Some common septic system-related cost estimates are:
Costs by system type:
Costs by system components:
What Are the Factors That Affect the Cost of a Septic System Installation?
The main factor that affects the cost of installing a septic system is the location of the house where the system is to be installed. This determines the types of septic systems that will be best suited for the area. The location also determines the cost of obtaining permits in the area. Other factors that affect the cost of septic system installations are the type of systems that is to be installed, the type of materials used, and how labor-intensive the installation is. For example, gravity and conventional septic systems are considerably cheaper to install than evapotranspiration septic systems and aerobic treatment units.
What Qualifications Should Septic System Installation Contractors Have?
Although it is not a mandatory requirement, septic system installation contractors are generally expected to have at least a high school degree or its equivalent. Septic system installation contractors are however required to be licensed and certified according to the specific licensing requirements of the city, county, municipality, or state where they wish to operate. In many cases, this involves passing a written examination prepared by a relevant regulatory agency.
In addition to this, many professional septic system installation and repair companies provide training courses and certification opportunities for their contractors.
Do You Need a Handyman or a Septic System Installation Contractor?
Handymen are not trained, equipped, or even licensed to install septic systems. Septic systems are sensitive and highly regulated components of a home, and they have to be installed in line with certain policies, regulations, and guidance. As such, these installations must be done by professional contractors and not any handyman near you.
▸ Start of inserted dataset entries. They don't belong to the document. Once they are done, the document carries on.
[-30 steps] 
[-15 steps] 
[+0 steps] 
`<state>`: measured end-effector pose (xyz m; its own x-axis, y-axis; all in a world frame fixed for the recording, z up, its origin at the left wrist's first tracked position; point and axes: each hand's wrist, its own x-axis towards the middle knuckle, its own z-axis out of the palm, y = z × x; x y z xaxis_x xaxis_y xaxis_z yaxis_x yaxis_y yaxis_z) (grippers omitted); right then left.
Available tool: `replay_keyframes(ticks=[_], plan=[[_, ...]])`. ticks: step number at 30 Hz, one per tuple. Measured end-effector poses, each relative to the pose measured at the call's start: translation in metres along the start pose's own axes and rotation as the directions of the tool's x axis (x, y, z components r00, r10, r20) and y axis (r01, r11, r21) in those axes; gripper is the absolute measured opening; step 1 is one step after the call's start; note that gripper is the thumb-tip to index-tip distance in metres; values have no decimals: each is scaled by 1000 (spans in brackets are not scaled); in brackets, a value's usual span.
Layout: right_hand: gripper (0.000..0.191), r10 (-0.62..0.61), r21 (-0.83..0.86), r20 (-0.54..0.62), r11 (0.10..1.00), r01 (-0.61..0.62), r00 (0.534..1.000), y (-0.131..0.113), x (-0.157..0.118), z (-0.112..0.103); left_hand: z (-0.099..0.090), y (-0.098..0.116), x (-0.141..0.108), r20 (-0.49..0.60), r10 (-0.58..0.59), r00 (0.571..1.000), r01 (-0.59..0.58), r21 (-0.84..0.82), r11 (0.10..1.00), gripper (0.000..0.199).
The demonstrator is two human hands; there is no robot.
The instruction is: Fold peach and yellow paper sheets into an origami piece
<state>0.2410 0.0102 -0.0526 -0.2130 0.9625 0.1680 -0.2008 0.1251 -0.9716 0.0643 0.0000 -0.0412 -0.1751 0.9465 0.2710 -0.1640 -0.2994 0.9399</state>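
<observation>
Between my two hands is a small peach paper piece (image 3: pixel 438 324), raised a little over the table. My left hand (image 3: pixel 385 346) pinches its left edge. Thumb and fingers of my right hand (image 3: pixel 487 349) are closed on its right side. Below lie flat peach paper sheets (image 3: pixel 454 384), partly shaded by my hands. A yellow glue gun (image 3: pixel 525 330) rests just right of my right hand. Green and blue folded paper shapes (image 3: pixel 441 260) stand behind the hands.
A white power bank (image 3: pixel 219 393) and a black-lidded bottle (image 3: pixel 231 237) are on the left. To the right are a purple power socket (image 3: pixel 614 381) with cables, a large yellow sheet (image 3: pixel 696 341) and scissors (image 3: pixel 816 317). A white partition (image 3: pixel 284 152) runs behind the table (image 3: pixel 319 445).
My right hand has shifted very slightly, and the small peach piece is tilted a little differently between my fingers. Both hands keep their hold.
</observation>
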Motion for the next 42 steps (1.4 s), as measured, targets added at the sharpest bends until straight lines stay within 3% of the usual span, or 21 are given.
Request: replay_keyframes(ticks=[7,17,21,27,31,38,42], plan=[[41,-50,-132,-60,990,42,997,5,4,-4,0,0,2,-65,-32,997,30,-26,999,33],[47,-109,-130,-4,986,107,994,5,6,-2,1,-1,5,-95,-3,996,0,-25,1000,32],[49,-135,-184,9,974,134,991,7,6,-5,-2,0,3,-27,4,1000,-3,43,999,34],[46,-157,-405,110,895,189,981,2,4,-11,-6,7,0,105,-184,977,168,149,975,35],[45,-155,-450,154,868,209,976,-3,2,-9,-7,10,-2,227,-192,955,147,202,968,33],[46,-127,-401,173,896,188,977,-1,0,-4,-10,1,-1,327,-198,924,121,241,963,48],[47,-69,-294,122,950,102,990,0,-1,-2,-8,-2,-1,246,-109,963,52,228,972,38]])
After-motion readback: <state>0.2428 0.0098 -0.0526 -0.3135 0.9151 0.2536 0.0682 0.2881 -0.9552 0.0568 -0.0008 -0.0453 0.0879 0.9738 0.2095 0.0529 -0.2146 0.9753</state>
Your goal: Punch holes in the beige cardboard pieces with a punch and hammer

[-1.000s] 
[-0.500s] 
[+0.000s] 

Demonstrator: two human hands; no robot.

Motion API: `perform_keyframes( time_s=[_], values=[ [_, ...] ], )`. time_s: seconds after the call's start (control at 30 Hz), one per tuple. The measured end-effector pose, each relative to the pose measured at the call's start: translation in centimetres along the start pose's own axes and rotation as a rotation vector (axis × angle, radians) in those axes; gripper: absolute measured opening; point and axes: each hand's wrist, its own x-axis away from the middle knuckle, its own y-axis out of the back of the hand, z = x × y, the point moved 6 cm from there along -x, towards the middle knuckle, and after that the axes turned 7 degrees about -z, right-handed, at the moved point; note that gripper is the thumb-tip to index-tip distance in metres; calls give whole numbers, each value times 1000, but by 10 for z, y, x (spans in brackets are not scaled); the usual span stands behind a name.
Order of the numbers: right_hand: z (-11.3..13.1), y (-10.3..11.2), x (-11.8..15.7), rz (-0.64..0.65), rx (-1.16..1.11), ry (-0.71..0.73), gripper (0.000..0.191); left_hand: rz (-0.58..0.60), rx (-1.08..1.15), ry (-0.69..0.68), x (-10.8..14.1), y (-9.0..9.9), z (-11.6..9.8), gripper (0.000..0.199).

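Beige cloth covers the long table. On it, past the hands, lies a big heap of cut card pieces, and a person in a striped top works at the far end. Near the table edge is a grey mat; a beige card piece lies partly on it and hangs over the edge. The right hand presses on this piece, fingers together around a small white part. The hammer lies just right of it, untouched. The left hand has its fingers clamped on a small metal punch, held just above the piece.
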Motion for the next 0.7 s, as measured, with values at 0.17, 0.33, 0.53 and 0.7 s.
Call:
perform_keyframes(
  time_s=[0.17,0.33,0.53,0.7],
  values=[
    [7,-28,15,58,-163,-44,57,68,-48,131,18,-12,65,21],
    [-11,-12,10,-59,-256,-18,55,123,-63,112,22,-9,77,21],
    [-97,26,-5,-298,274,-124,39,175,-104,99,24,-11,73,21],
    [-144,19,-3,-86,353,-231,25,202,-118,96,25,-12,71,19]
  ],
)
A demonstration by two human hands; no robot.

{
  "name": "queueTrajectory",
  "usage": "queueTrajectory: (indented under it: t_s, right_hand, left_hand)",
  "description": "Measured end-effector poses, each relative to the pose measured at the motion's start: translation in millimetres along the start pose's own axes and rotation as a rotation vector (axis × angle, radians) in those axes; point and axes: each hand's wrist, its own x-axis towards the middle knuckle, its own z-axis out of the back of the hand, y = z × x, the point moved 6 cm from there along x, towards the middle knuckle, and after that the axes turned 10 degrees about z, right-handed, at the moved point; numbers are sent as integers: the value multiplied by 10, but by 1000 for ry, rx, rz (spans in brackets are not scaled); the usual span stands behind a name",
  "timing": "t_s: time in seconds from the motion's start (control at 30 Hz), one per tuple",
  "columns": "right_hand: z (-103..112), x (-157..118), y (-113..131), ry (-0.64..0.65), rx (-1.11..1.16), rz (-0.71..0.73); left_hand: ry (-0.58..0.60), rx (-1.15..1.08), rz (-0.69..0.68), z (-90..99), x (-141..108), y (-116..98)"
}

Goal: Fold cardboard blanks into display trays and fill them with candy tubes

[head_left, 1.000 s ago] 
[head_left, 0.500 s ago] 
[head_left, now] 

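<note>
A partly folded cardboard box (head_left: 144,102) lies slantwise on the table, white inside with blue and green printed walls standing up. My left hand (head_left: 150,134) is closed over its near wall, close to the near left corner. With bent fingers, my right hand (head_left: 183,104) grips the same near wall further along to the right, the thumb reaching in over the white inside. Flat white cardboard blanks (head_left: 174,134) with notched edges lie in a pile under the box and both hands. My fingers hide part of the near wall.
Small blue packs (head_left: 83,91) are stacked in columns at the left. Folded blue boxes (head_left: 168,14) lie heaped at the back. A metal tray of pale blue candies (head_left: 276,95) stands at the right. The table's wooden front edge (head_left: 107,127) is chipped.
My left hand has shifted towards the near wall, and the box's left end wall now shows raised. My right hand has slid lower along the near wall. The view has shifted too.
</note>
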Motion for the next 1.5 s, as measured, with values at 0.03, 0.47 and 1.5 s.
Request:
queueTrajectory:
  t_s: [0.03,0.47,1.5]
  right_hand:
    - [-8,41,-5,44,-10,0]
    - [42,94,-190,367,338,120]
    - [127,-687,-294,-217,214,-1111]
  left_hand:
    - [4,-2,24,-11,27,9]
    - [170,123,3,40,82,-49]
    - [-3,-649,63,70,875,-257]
What Are Common Post Septic System Installation Expenses?
After you have installed your septic system, you will be required to carry out periodic maintenance every three to five years to prevent a septic system failure. This maintenance typically costs $250 - $500. Many septic system installation contractors also provide maintenance services, and you can ask your contractor whether they do so too.
Another common post septic system installation expense is the cost of add-ons and replacing faulty parts. For example, you may wish to add a septic tank riser. This is a pipe that gives you access to your septic tank at ground level, making maintenance and repair jobs easier. Septic tank risers cost $300 - $400.
Does Homeowner Insurance Cover Septic System Installation Expenses?
Standard homeowners’ insurance policies do not typically cover septic system expenses such as the costs of installing a new septic system, replacing a septic system, or carrying out routine maintenance. However, your insurance policy may cover sudden damages that occur to your septic system if the damage was caused by a covered peril. The most common perils that are covered by standard homeowner’s insurance policies are wind, hail, fire, lightning, water damage, freezing, and theft. Combined, these perils were responsible for more than 91% of homeowners’ insurance losses recorded in the United States in 2018.
You should contact your insurance provider to find out the exact perils your homeowners’ insurance policy covers and whether your policy provides any type of cover for your septic system.
Can I Use Digital Payment to Pay My Septic System Installation Contractor?
More and more small businesses in the US today, including septic system installation contractors near you, are accepting Digital payment. These digital methods have the advantage of providing instant receipts and being faster, easier to use, and more secure than most other payment methods. Note that you should always verify with your contractor before initiating payment digitally. This is because some contractors may prefer non-digital payment methods. If you pay for your septic system installation with cash, you should always collect a receipt of payment for record-keeping purposes.